> _Work instructions_
Retype the data that follows with no alterations, please.

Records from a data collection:
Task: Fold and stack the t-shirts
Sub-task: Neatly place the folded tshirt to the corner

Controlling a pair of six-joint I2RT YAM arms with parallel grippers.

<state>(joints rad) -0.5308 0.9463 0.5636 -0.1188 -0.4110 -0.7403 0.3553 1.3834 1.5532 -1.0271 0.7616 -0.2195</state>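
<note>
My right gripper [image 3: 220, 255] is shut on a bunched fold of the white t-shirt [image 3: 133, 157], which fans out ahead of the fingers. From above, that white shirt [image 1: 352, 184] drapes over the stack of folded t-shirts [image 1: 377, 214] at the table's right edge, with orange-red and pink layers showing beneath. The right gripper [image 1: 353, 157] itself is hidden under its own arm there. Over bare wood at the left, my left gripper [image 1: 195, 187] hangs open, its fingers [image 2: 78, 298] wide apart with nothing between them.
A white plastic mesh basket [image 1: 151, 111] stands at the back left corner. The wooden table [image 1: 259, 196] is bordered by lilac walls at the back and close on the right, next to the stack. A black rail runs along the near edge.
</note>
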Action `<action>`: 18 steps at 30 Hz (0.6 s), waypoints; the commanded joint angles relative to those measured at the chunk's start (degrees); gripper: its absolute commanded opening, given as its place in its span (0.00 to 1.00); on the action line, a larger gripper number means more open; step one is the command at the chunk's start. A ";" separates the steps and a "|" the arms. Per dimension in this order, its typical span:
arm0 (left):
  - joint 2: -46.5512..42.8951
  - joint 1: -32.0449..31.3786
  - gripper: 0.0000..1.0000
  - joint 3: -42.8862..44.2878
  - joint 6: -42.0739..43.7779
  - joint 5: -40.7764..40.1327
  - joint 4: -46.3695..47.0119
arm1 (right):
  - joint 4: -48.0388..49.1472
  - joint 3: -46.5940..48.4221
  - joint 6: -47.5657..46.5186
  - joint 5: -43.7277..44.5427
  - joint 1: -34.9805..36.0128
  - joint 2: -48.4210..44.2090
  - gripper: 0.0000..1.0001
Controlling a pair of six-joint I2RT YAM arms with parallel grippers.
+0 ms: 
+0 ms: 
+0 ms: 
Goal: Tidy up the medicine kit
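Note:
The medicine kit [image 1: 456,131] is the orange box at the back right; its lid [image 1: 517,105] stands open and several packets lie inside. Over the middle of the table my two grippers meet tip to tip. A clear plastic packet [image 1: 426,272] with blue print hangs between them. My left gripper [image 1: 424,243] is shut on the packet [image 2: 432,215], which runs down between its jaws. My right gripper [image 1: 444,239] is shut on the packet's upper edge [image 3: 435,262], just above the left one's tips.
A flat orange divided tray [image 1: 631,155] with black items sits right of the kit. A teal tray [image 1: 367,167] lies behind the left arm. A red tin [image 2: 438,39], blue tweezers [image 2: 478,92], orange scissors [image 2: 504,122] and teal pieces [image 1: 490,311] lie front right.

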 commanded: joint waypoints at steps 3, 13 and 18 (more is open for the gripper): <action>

> _Answer section_
Task: Fold and stack the t-shirts
Sub-task: Neatly place the folded tshirt to the corner

Controlling a pair of six-joint I2RT YAM arms with parallel grippers.

<state>(joints rad) -0.5308 0.9463 0.5636 -0.1188 -0.4110 -0.7403 0.3553 1.3834 1.5532 -1.0271 0.7616 -0.2195</state>
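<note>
My right gripper [image 3: 220, 255] is shut on a bunched fold of the white t-shirt [image 3: 133, 157], which fans out ahead of the fingers. From above, that white shirt [image 1: 352, 184] drapes over the stack of folded t-shirts [image 1: 377, 214] at the table's right edge, with orange-red and pink layers showing beneath. The right gripper [image 1: 353, 157] itself is hidden under its own arm there. Over bare wood at the left, my left gripper [image 1: 195, 187] hangs open, its fingers [image 2: 78, 298] wide apart with nothing between them.
A white plastic mesh basket [image 1: 151, 111] stands at the back left corner. The wooden table [image 1: 259, 196] is bordered by lilac walls at the back and close on the right, next to the stack. A black rail runs along the near edge.
</note>
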Action `<action>`: 18 steps at 30 Hz (0.6 s), waypoints; the commanded joint angles relative to those measured at the chunk's start (degrees); gripper: its absolute commanded opening, given as its place in its span (0.00 to 1.00); on the action line, a larger gripper number means more open; step one is the command at the chunk's start. A ";" separates the steps and a "|" the arms. Per dimension in this order, its typical span:
arm0 (left):
  - joint 2: -46.5512..42.8951
  - joint 1: -32.0449..31.3786
  - gripper: 0.0000..1.0000
  - joint 3: -42.8862..44.2878
  - joint 6: -42.0739..43.7779
  - joint 5: -40.7764..40.1327
  - joint 4: -46.3695..47.0119
arm1 (right):
  - joint 4: -48.0388..49.1472
  - joint 3: -46.5940..48.4221
  - joint 6: -47.5657..46.5186
  - joint 5: -43.7277..44.5427
  - joint 1: -34.9805..36.0128
  - joint 2: -48.4210..44.2090
  - gripper: 0.0000..1.0001
Controlling a pair of six-joint I2RT YAM arms with parallel grippers.
+0 ms: 
+0 ms: 
+0 ms: 
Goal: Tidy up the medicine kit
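Note:
The medicine kit [image 1: 456,131] is the orange box at the back right; its lid [image 1: 517,105] stands open and several packets lie inside. Over the middle of the table my two grippers meet tip to tip. A clear plastic packet [image 1: 426,272] with blue print hangs between them. My left gripper [image 1: 424,243] is shut on the packet [image 2: 432,215], which runs down between its jaws. My right gripper [image 1: 444,239] is shut on the packet's upper edge [image 3: 435,262], just above the left one's tips.
A flat orange divided tray [image 1: 631,155] with black items sits right of the kit. A teal tray [image 1: 367,167] lies behind the left arm. A red tin [image 2: 438,39], blue tweezers [image 2: 478,92], orange scissors [image 2: 504,122] and teal pieces [image 1: 490,311] lie front right.
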
 commanded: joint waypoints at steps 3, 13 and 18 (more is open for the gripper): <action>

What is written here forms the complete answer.